September 13, 2011 – Taliban militants open fire on the US embassy and NATO’s International Security Assistance Force headquarters in central Kabul. Three police officers and one civilian are killed.

February 27, 2012 – The Taliban claims responsibility for a suicide bombing near the front gate of the International Security Assistance Force base at Jalalabad airport in Afghanistan. At least nine people are killed and 12 wounded in the explosion. The Taliban says the bombing is in retaliation for the burning of Qurans at a US base last week.

August 8, 2012 – According to senior US officials, in an effort to revive peace talks with the Taliban, President Barack Obama’s administration has proposed a prisoner swap under which it would transfer five Taliban prisoners to Qatar in exchange for a US soldier held by the Taliban.

June 18, 2013 – An official political office of the Taliban opens in Doha, Qatar’s capital city. The Taliban announces that they hope to improve relations with other countries, head toward a peaceful solution to the Afghanistan occupation and establish an independent Islamic system in the country.

September 21, 2013 – Pakistan announces that Mullah Abdul Ghani Baradar, one of the founding members of the Taliban, has been released from prison. Baradar had been captured in Karachi, Pakistan in 2010.

May 31, 2014 – The United States transfers five Guantanamo Bay detainees to Qatar in exchange for the release of Sgt. Bowe Bergdahl: Khair Ulla Said Wali Khairkhwa, Mullah Mohammad Fazl, Mullah Norullah Nori, Abdul Haq Wasiq and Mohammad Nabi Omari. It is believed Bergdahl was being held by the Taliban and al Qaeda-aligned Haqqani network in Pakistan.

July 29, 2015 – The Afghan government says in a news release that Taliban leader Mullah Omar died in April 2013 in Pakistan, citing “credible information,” and a spokesman for Afghanistan’s intelligence service tells CNN that Omar died in a hospital in Karachi at that time.

September 28, 2015 – Taliban insurgents seize the main roundabout in the Afghan provincial capital of Kunduz, then free more than 500 inmates at the prison.
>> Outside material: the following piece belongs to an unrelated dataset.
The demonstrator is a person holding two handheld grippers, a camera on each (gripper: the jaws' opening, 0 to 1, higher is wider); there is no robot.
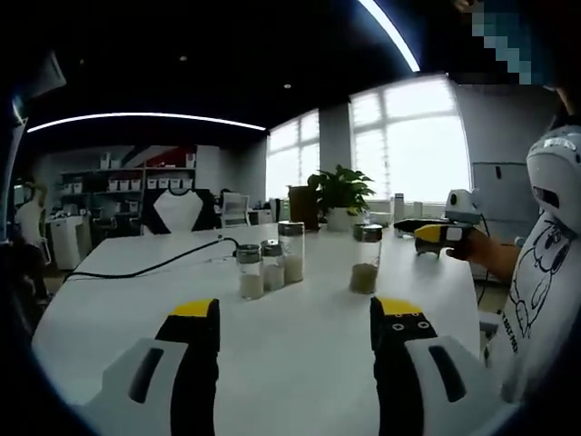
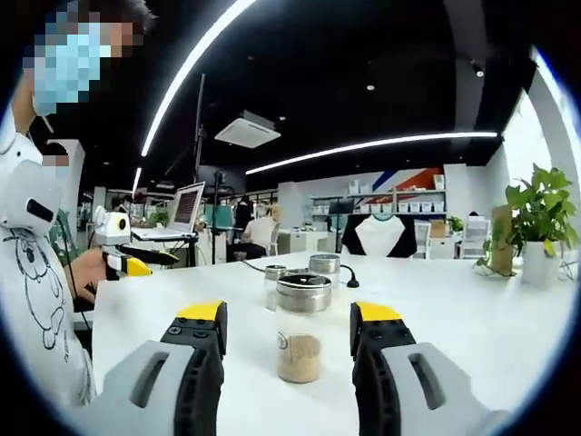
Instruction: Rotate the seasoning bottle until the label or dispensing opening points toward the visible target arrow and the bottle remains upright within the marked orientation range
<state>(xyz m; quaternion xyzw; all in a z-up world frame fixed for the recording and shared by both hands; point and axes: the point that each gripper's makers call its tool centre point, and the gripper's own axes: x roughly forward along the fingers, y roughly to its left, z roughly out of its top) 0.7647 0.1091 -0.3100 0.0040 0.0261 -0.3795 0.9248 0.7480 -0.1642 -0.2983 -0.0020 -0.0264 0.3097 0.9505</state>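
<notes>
The seasoning bottle (image 2: 300, 331) stands upright on the white table (image 2: 472, 318), apart from three other jars (image 1: 269, 262) grouped nearer the table's middle, and the right gripper (image 2: 287, 329) faces it with its jaws spread, one on each side of the glass and not yet touching. The left gripper (image 1: 294, 320) hovers above the near edge, jaws apart and empty. Close the right jaws squarely on the glass body below the metal lid (image 2: 303, 292), then twist about the vertical axis without tilting; no target arrow is discernible, so locate it first.
</notes>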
This is the first time the Taliban have taken over a provincial capital since 2001.

December 21, 2015 – It is reported that Taliban forces have taken almost complete control over Sangin, a strategically important city in Afghanistan’s Helmand province.

March 27, 2016 – A suicide blast in Lahore, Pakistan, kills 69 and injures more than 341. The attack targeted Christians celebrating Easter, according to the group claiming responsibility, a splinter group of the Pakistani Taliban.

May 21, 2016 – Taliban leader Mullah Akhtar Mohammad Mansour is killed in an airstrike in Pakistan.

May 25, 2016 – The Taliban say they have named Mawlawi Haibatullah Akhundzada, a senior religious cleric from its founding generation, as its new leader.

January 25, 2017 – The Taliban release an open letter to newly elected President Donald Trump. The letter calls on Trump to withdraw US forces from Afghanistan.

February 11, 2017 – The Taliban claim responsibility for a car bomb blast that kills at least eight people in Lashkar Gah, the capital of Helmand province in southern Afghanistan. At least 19 other people are wounded.

February 13, 2017 – A bomb explodes during a protest in Lahore, Pakistan, killing at least 14 people and injuring 59 more, the government says. Jamat-ul-Ahrar, a splinter group of the Pakistani Taliban, claims responsibility in a statement emailed to CNN.